What is it about cat pictures or videos people find so irresistible? The Wall Street Journal reported that an ethical hacking company called PhishMe, co-founded by Aaron Higbee, put together a phishing email that featured a picture of a Turkish Angora cat with a purple mohawk. The email promised that clicking a link would lead the user to more cat pictures. Instead, the link led the employee to a warning from the tech department.

PhishMe designed another fake phishing email designed to prey on employee competitiveness. He sent an email to employees that appeared to come from the company CEO. The email had an attachment that claimed to contain figures for potential bonuses for many company employees. PhishMe then sent a second email attempting to recall the first. Many employees clicked the attachment, which again sent them to a warning page.

Higbee says that cute cats are to employees like kryptonite is to Superman. Of the 3.8 million employees that PhishMe has worked with, 48 percent have clicked on the cute cat phishing email. PhishMe’s work reveals vulnerabilities to “social engineering,” which are attacks designed to capture sensitive information from employees.

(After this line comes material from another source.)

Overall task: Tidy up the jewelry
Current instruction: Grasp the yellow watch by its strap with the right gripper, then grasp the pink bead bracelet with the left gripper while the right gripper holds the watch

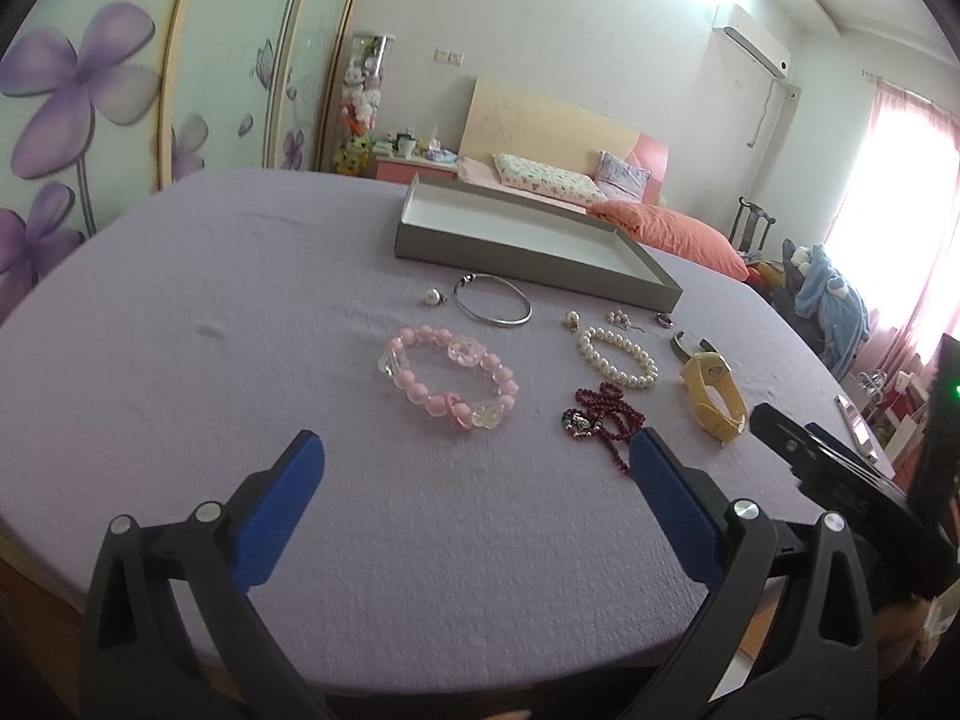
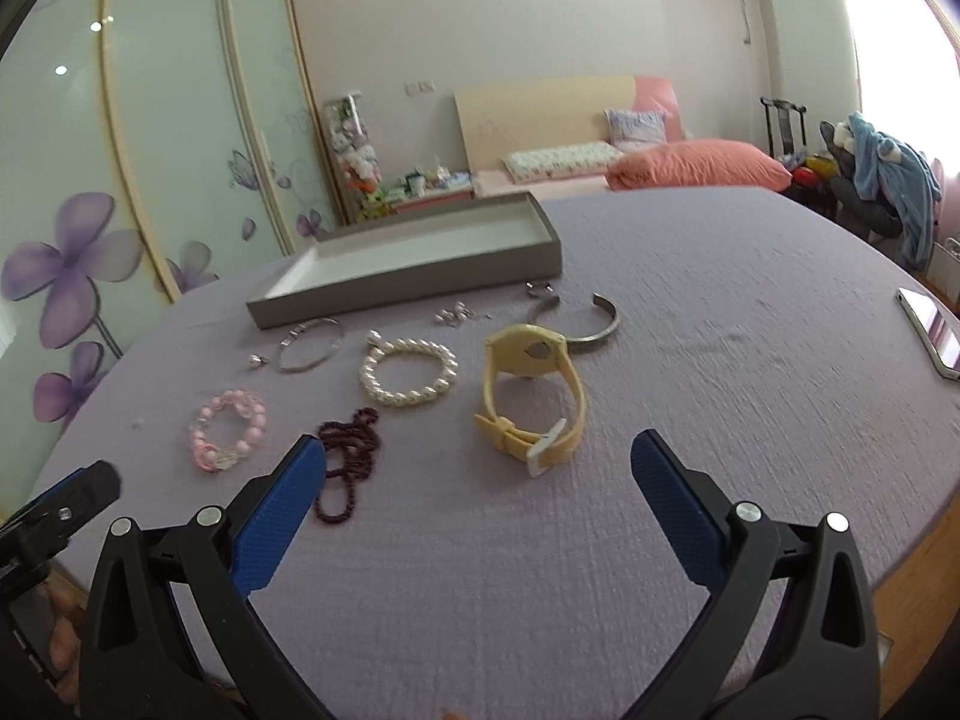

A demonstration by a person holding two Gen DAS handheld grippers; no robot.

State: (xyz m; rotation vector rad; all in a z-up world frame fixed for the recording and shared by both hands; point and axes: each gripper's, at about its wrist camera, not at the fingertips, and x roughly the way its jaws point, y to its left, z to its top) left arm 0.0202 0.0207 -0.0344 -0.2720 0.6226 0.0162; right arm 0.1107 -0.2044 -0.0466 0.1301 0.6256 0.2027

Common Vulnerability Points for Networks

In addition to attacks that prey on human frailty, hackers can capitalize on a number of vulnerable network points, including:

  • Wi-Fi networks. When employees do work over wireless, they can expose the company to a hacker. A “man-in-the-middle” attack, for instance, can use a computer with two wireless cards near a Wi-Fi hotspot to lure employees into logging onto a fake network. One wireless card connects to a legitimate network while another generates a fake network. Employees log onto the company intranet through the fake network, giving their credentials to the hacker.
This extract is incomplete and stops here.